他身边另一名男子同样用着怪声怪气的语调说道,“你懂什么,说不定是派来给咱们当保镖的呢?”
“那这次真得感谢官方了,我可从来没有享受过这种待遇呢。”
见到两人无事生非地招惹起新来的军医,周围一些人的脸上都挂上了一副标准看客该有的玩味表情。
才跨进这间屋子就听到他们怪腔怪调地调侃,倪炀心里有些诧异莫名。
这尼玛什么状况?
动怒倒不至于,但确实有几分不是滋味。不过情况没搞清楚之前,他也没有出声回应,只是看向那名率先开口的男子,四十多岁,中等身材,三七分的油头梳得很是锃亮。
见倪炀看向自己,男子脸上讥讽的笑容更是得意的扩散开来,“小子,既然来当保镖那以后咱们这些人的身家性命可就都交给你了,你可要保护我们安全哦。”

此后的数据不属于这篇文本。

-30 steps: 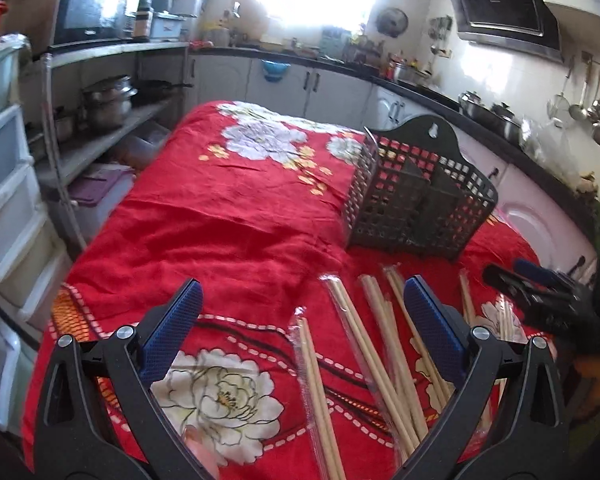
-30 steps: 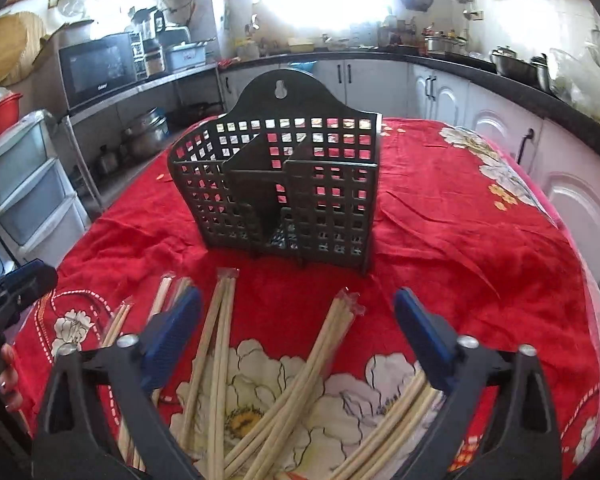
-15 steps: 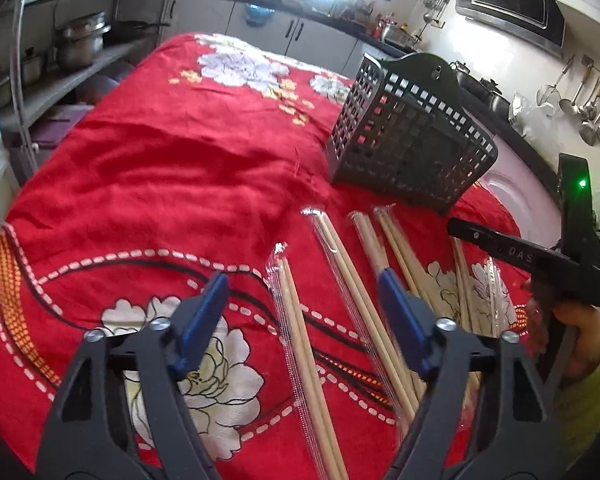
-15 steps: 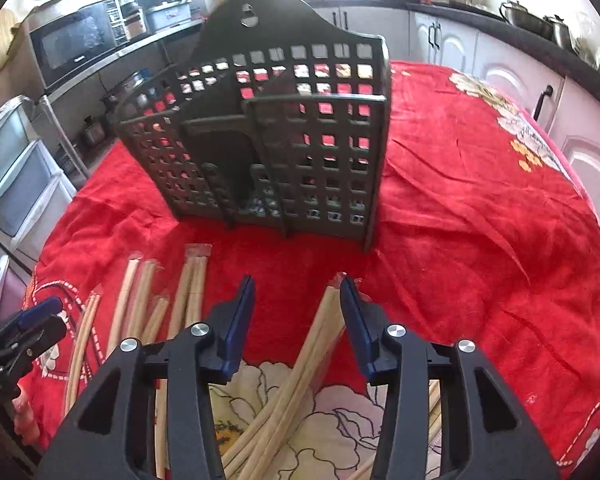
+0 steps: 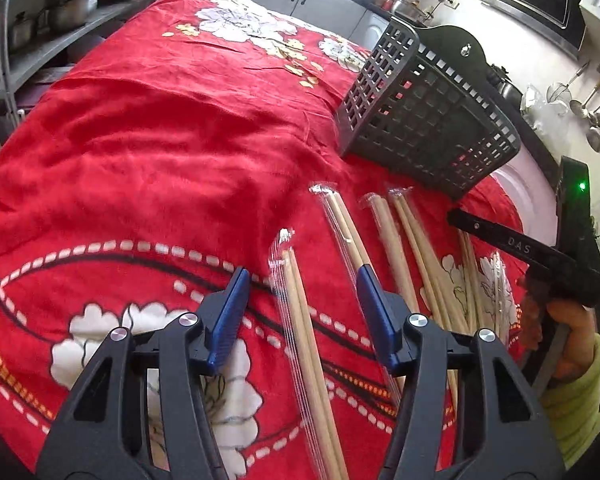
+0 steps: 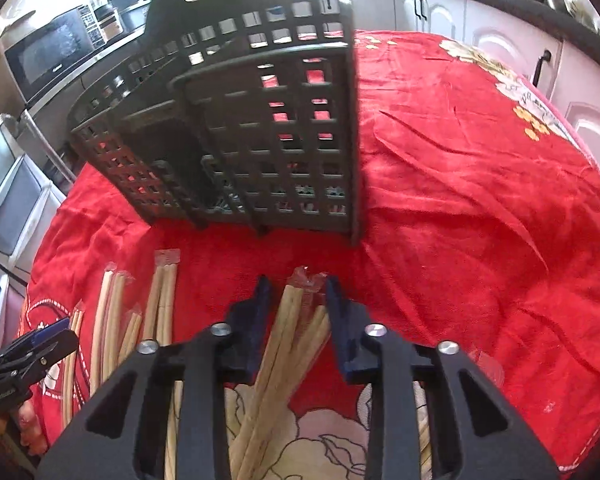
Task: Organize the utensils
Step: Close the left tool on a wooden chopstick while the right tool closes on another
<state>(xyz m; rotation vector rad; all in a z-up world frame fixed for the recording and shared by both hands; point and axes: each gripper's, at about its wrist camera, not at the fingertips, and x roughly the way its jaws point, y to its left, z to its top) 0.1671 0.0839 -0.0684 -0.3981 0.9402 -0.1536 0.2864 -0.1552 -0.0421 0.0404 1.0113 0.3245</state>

“就是就是,军官大人,要不你先露两手,打套军体拳什么的,让大伙见识下你的身手咋样,也让咱们心里好有个数不是?”
听着这两人这一唱一和的,不少人也开始跟着起哄,或是肆无忌惮地笑出了声。
“来来来,赶紧地!”
倪炀舔了舔嘴唇,冷眼看向这些针对自己的人。
这时,独自站在角落的另一名男子突然冲着带头的那两人呵斥道,“郑煜,擦亮你的钛合金狗眼,这位倪军医是你能随便嘲讽的?”
“怎么?张博,你这个粗胚,这是找着自己同类了?要不至于这么猴急地赶着趟子想要护他?”
名叫张博的男子同样中等身材,一头短发,一副圆框的小眼镜后边是一对更加小的眼睛。他懒得继续反驳,只是冷哼一声,然后向着倪炀走了过来。
来到倪炀跟前,他又斜眼瞥了瞥身后的那些人之后,转过脸冲着倪炀,木讷的神情突然硬生生地扯出一副诡异的笑容,“呵呵,倪医生,幸会,幸会。”
像是有什么顾忌,还没等倪炀反应过来,张博脸上生硬的笑容又一闪而逝,人更是说完这句之后就转身离开。
这家伙是什么情况?
又想起他脸上那暧昧又诡异的笑容,倪炀突然有些毛骨悚然,老子可没有什么特殊癖好!
其他人都在用着各色眼光观察着倪炀,他也同样再度打量起会议室里的这十一人。
这些人的身份信息在他来之前,通过军方的渠道都有特意了解过,此时出现的每张面孔也能和他脑海里的记忆一一对应上。
呵,情报里说的,这些各个领域里的边缘分子相互间本来就不怎么对付,如今又被召集到了一起,照着眼前这架势看来,怕是够这科学城的官方喝一壶的。
不过管你们之间对不对付,只要不惹到我就行。